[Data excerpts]
((

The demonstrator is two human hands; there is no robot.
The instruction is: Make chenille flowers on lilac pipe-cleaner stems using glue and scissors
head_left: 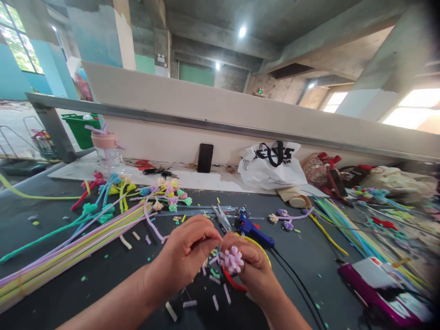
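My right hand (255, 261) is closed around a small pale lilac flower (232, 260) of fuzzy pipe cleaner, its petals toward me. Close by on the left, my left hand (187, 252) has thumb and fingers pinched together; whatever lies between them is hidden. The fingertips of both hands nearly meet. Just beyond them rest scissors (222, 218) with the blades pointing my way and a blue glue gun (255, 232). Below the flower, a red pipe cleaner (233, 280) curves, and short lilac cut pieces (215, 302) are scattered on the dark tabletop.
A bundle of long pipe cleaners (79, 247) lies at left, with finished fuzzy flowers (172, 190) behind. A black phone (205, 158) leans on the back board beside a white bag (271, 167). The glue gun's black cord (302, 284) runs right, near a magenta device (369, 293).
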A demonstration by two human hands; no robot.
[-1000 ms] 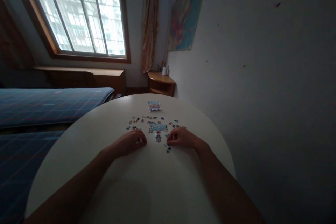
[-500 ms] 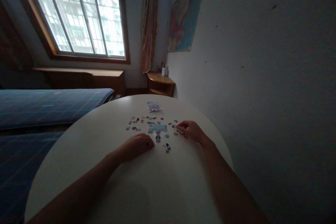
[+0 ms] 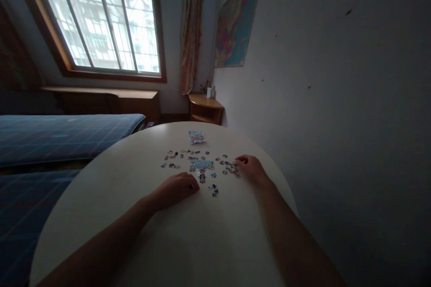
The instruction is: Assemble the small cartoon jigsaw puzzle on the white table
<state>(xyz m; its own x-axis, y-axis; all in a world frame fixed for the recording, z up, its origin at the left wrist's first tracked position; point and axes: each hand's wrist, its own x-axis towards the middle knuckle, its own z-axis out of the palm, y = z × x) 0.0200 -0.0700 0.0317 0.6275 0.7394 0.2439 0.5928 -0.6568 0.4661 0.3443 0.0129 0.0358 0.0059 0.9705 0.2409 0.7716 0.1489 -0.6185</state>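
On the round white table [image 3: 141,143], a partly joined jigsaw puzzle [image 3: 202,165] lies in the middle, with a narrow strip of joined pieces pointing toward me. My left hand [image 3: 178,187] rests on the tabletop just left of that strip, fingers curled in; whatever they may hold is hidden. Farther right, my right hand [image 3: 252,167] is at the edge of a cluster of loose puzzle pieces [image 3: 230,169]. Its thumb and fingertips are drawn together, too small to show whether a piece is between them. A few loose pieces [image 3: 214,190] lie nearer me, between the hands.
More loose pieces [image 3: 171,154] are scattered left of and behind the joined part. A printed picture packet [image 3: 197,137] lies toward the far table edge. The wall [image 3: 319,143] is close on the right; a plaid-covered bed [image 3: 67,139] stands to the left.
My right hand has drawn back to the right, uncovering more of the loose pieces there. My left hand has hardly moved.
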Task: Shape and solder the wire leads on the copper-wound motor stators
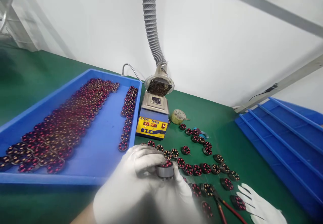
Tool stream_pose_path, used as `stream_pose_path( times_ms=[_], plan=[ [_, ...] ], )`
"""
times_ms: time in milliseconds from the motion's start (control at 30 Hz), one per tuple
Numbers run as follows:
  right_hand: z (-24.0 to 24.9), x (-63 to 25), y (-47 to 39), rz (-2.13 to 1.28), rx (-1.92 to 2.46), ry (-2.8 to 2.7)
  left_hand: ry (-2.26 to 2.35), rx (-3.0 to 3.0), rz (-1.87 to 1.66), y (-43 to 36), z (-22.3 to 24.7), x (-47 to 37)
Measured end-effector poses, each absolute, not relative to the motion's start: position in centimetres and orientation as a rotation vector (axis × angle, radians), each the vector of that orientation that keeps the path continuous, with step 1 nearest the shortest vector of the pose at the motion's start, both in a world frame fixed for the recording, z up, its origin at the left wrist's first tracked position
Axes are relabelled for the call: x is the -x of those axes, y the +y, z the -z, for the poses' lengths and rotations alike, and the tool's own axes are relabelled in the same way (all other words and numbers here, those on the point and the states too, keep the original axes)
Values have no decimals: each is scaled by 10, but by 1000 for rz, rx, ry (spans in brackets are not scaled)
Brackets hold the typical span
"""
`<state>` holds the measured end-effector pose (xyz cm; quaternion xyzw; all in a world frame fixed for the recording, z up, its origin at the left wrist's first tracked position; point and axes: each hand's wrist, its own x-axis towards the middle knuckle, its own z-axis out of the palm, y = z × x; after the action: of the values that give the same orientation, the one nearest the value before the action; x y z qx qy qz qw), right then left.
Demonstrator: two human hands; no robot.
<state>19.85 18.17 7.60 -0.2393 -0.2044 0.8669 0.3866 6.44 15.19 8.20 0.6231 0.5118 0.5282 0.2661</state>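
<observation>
Both my hands wear white gloves and meet in the lower middle of the head view. Between them is a round motor part (165,170) with a smooth grey side and a red-and-black top. My left hand (126,180) curls its fingers over the part's left side. My right hand (174,197), partly blurred, closes on it from the right and below, with a finger or thumb up along its side. Many similar round parts (188,169) stand on the green table (217,114) just beyond and to the right of my hands.
A blue tray (108,180) holding rows of such parts stands left. Behind my hands is a solder pot (152,126) under an extraction hose (150,18), with a small round pot (178,116) beside it. Red-handled pliers (222,203), a white glove (262,203) and blue ribbed trays (282,150) are right.
</observation>
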Motion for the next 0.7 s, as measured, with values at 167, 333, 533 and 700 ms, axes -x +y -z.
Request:
stream_pose_path(
  times_ms=[167,333,533,700],
  plan=[
    [-74,-201,185,-2352,565,-516,1185,-1478,-1573,159,-97,-62],
    [-69,-203,191,-2500,514,-523,1334,-888,-1604,158,-102,-58],
    [-69,-204,190,-2265,728,-697,1223,-1196,-1363,154,-102,-55],
    [-67,-197,191,-1929,810,-880,1141,-1071,-1630,152,-95,-61]
  ],
)
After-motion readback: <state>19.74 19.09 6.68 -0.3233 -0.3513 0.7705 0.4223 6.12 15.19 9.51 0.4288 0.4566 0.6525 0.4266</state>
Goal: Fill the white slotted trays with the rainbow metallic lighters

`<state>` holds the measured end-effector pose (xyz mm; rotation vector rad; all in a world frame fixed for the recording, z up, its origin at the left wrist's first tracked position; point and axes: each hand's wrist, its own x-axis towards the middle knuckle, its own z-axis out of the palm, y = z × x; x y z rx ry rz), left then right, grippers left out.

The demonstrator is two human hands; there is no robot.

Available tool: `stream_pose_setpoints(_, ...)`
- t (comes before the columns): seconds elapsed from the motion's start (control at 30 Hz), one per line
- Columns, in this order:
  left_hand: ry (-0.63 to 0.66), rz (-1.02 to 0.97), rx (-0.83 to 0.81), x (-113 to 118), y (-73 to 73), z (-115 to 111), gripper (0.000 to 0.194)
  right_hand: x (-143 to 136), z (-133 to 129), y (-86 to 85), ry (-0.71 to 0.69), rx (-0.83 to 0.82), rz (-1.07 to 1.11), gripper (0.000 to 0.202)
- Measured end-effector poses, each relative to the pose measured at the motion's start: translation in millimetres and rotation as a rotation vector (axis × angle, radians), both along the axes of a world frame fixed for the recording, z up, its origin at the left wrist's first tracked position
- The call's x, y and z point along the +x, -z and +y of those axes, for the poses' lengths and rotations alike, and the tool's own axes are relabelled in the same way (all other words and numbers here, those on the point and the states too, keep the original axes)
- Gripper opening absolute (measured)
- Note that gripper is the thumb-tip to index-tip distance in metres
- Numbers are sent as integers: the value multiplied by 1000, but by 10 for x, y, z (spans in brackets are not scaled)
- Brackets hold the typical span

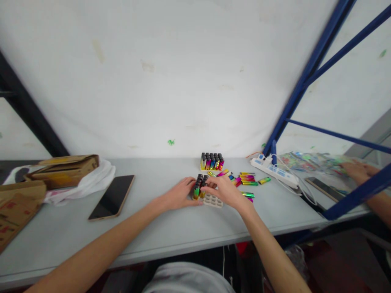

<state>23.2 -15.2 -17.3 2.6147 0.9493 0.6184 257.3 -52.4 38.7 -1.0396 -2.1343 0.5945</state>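
Our right hand [223,189] hid part of the pale tray [217,202]; the left edge cut off a cardboard piece [20,207], and we found the colourful heap [314,161] blurred.

From my remote view I see a pale tray [213,200] lying flat, with rows of rounded hollows. At its left end, black-topped cylinders [197,191] stand upright in close rows, their shiny sides green and gold; the hollows toward the right are unfilled. Behind it I see a compact upright block of similar pieces [211,163], gold, magenta and blue. To the right, loose metallic pieces [247,178] lie on their sides, scattered at angles, some touching.
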Motion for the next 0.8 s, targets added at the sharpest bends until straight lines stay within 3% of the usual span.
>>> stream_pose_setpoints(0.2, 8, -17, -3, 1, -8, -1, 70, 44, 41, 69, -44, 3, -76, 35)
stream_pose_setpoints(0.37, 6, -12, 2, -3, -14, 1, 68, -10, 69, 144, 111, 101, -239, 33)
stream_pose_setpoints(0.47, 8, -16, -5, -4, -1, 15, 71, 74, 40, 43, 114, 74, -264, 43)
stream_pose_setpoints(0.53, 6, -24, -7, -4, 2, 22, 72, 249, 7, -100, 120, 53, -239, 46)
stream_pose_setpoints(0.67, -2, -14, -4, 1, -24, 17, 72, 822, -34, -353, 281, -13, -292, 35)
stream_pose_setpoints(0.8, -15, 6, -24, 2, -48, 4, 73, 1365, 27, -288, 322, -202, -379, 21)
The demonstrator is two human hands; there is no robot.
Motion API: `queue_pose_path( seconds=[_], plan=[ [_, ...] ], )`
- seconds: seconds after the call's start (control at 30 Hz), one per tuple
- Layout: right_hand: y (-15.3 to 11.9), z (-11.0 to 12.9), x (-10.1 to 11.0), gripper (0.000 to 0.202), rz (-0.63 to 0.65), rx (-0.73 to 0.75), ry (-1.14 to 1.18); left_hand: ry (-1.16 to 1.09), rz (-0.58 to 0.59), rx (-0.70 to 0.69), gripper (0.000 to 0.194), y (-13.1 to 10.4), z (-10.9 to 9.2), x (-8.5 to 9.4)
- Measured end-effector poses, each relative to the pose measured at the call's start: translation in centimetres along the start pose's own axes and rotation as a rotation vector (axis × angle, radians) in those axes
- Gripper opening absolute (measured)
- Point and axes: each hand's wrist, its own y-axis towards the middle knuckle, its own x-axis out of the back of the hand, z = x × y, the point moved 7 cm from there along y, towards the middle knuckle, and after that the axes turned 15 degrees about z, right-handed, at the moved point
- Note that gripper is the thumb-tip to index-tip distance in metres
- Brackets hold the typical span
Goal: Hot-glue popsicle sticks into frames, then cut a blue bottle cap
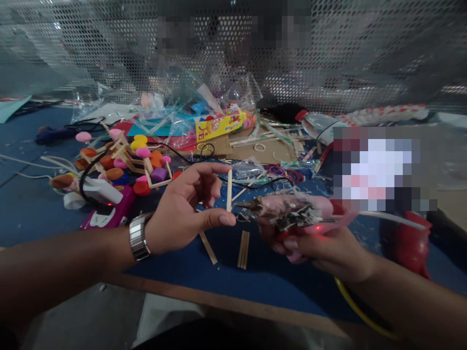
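Between thumb and index fingertip, my left hand [189, 201] holds a short wooden stick [229, 190] upright by its two ends. My right hand [317, 248] is wrapped round a pink glue gun [295, 209], whose nozzle points left at the stick's lower end; whether they touch is hard to tell. A red light glows on the gun, and a pale glue stick extends from its rear. Below, on the blue table [175, 270], lie a few wooden sticks side by side [243, 250] and a single stick [207, 247].
Stick pieces with coloured pads [146, 160] and a purple power box [113, 209] stand at left. Plastic bags, a yellow packet [221, 125] and cardboard [262, 148] lie behind. A bottle [321, 127] is at back right, a red object [412, 245] at right. Cables cross the table.
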Motion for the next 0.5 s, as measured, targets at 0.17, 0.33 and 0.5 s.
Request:
queue_pose_path(
  seconds=[0.17, 0.33, 0.5],
  plan=[
    [-0.1, 0.1, -0.3, 0.041, 0.010, 0.018, 0.021, -0.007, -0.003, -0.007, 0.061, 0.0, 0.0, 0.0],
    [0.1, 1.9, -1.3, 0.044, 0.092, 0.103, -0.047, -0.013, -0.008, -0.001, 0.062, 0.0, 0.0, 0.1],
    [0.3, 3.2, -1.3, 0.036, 0.076, 0.161, -0.177, -0.012, -0.003, 0.006, 0.062, 0.0, 0.0, 0.0]
  ],
)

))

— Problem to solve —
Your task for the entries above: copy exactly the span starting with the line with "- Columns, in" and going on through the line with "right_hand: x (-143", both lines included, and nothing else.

— Response —
- Columns, in this order:
  left_hand: ry (-0.63 to 0.66), rz (-1.02 to 0.97), rx (-0.83 to 0.81), x (-113 to 118), y (-73 to 73), z (-115 to 111), gripper (0.000 to 0.194)
  right_hand: x (-143 to 136), z (-133 to 129), y (-86 to 85), ry (-0.71 to 0.69), rx (-0.83 to 0.82), rz (-1.07 to 1.11), gripper (0.000 to 0.202)

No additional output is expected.